Sticking to the formula

Posted in books, classics by jrahman on January 20, 2017

William Shakespeare wrote 37 plays. Romeo and Juliet was the 28th, so one can assume that he was a quite experienced storyteller when he penned the story that ends with a pair of star-cross’d lovers taking their lives.  Just to refresh your memory: Friar Lawrence helps Juliet by providing a sleeping draught that will make everyone think she’s dead, Romeo is then supposed to come to her tomb and take her away, but messages get mixed and thinking that she is dead, he takes poison and dies just as she awakes from her drugged sleep, only to stab herself rather than to live without him.

Romeo and Juliet, the first romantic tragedy the Bard penned, was a big hit. Upon finding the successful formula of the taking of multiple lives in confusing circumstances, he ended four of his remaining nine plays in similar manner.

In the rotten state of Denmark, Hamlet duels with Laertes where Claudius plots for Hamlet to die either on a poisoned rapier, or from poisoned wine. The plans go wrong, and basically everyone dies.

How does Othello end? He accuses Desdemona of infidelity, and after a brief argument, smothers her . She dies but says Othello is innocent. Eventually it is revealed that Iago is the villain, and Othello commits suicide.

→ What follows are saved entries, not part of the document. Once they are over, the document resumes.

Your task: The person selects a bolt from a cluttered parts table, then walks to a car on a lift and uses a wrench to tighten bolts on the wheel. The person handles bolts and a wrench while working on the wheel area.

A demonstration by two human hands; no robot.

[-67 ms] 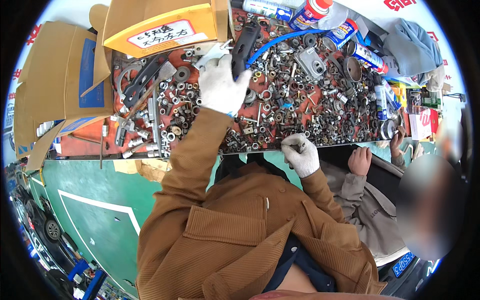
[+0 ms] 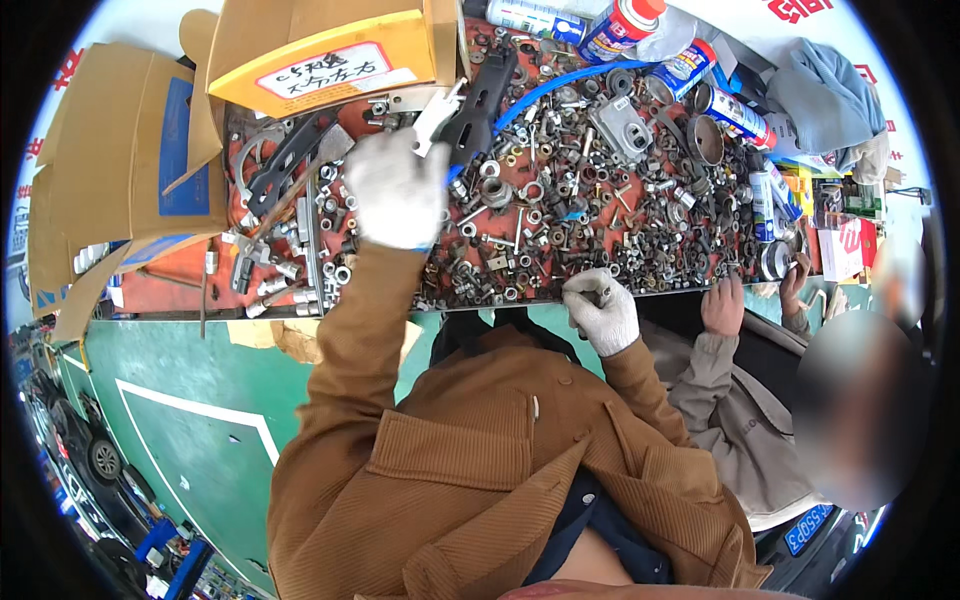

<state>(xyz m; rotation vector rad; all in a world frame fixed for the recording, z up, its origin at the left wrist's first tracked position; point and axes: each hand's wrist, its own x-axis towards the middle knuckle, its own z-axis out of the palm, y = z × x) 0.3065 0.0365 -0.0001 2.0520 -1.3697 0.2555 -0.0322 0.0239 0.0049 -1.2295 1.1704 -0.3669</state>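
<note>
My left hand [image 2: 395, 195], in a white glove, is blurred over the upper left part of the spread of nuts, bolts and washers [image 2: 560, 215]. Its fingertips are just below a white metal piece [image 2: 437, 118] and beside a black bracket [image 2: 482, 100]; whether they touch anything is unclear. My right hand [image 2: 600, 310], also gloved, is closed at the bench's front edge, fingers curled on something small and dark that I cannot make out. A blue hose [image 2: 545, 88] curves behind the hardware, near a silver housing [image 2: 622, 128].
An open carton [image 2: 120, 130] and yellow box [image 2: 240, 85] stand at left. Spray cans [image 2: 620, 30] line the back and right, near grey-blue cloth [image 2: 820, 90]. A co-worker's hands [image 2: 722, 305] [image 2: 795, 270] are at the bench on my right. The metal rim [image 2: 500, 305] borders the front.
My left hand has moved left and slightly down, away from the white piece and black bracket. The co-worker's nearer hand has risen toward the hardware. My right hand has stayed in place.
</note>
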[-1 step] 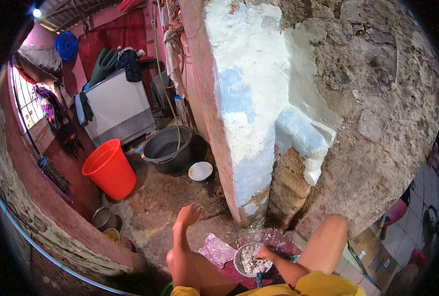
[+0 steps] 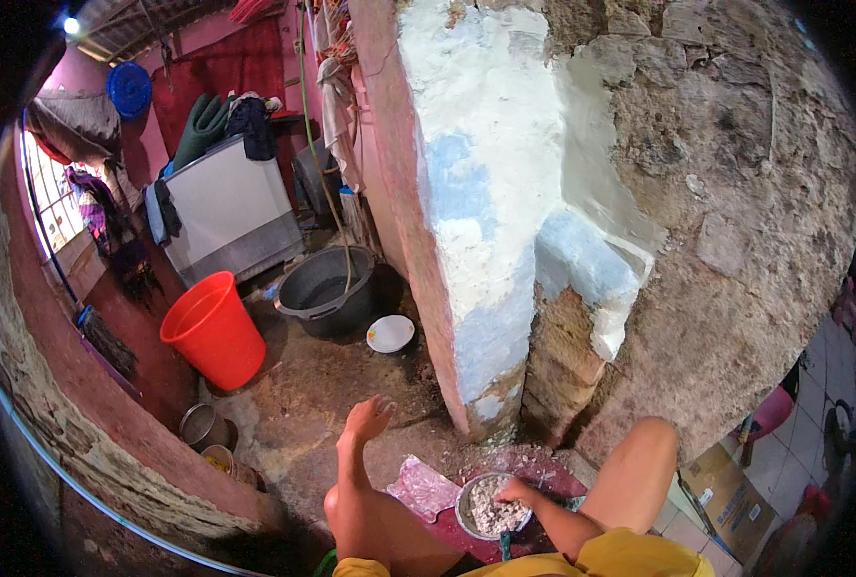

In Antony and Cleopetra, he goes to her tomb and sends a message to Antony that she is dead. Antony is devastated and decides to kill himself. But wait, he botches the suicide and wounds himself without dying. His followers take him to Cleopatra’s tomb, where he dies in her arms. Of course Cleopatra wasn’t dead, but now that Antony is dead, what can she but to kill herself?

You see dear reader, it’s hard to pull off hits, and once he hit upon finding a successful formula, even Shakespeare chose to stick to it rather than try something new.

So, east or west, don’t expect politicians to change from what they have been doing successfully.